Of the lines below, write out exactly those from the line with "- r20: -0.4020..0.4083" through the line with "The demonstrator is", both included, and skip the rest.

Content starts

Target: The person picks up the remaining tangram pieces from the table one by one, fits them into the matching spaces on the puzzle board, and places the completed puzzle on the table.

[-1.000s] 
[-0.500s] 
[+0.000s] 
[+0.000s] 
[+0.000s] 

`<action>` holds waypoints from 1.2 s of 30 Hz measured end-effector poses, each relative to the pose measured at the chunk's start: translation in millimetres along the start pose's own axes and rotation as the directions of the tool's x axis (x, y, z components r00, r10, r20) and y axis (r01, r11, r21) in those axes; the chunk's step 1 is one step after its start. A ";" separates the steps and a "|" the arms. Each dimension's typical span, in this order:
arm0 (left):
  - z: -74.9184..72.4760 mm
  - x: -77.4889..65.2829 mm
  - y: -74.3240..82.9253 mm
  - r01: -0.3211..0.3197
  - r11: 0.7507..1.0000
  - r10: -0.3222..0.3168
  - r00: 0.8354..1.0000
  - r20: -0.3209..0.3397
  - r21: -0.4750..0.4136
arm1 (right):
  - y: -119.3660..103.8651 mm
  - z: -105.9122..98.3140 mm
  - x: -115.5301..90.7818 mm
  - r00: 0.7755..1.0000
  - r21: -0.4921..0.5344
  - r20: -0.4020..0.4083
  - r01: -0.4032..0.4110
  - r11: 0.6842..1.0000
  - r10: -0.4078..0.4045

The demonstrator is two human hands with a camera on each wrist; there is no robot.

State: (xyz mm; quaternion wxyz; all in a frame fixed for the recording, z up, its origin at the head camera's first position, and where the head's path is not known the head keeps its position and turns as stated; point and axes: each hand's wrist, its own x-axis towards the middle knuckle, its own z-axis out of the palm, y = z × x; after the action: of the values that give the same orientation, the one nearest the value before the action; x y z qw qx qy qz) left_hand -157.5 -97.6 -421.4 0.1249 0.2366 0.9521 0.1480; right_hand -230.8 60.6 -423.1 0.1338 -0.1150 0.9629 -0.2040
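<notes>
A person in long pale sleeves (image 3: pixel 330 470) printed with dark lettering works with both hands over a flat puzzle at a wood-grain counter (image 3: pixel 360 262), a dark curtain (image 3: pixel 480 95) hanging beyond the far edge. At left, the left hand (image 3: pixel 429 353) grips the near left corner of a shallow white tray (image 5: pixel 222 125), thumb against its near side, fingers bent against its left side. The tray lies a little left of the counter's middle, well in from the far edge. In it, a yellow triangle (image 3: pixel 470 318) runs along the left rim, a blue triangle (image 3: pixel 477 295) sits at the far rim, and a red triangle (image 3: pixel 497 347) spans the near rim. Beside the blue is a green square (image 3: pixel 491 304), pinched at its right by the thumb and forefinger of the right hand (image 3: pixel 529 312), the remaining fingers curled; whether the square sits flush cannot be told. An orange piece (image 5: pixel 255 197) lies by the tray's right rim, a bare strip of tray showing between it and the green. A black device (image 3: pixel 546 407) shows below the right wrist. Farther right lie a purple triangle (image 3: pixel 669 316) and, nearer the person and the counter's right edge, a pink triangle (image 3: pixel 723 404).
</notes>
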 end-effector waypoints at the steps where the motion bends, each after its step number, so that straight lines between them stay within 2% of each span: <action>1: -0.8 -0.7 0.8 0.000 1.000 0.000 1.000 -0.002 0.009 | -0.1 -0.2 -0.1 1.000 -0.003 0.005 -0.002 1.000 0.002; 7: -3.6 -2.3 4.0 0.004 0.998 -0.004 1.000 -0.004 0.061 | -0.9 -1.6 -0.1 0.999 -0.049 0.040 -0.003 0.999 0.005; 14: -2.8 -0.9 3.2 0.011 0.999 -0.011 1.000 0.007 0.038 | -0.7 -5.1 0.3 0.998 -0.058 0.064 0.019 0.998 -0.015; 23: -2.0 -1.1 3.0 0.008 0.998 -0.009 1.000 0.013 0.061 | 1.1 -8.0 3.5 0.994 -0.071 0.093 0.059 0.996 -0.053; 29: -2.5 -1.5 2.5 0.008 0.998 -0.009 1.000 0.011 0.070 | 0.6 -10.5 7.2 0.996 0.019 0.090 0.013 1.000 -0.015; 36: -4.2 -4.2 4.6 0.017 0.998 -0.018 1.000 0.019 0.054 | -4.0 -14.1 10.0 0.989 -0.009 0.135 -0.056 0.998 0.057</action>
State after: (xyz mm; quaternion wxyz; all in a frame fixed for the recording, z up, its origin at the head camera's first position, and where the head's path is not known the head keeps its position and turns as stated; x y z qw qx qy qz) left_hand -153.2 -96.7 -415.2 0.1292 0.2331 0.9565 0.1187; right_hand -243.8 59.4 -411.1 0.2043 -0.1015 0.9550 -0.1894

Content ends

◆ **WRITTEN ANSWER**
  - r20: -0.4020..0.4083
  - r01: -0.4032..0.4110
  - r11: 0.6842..1.0000
  - r10: -0.4078..0.4045

The demonstrator is two human hands with a camera on each wrist; there is no robot.

The complete answer has been presented.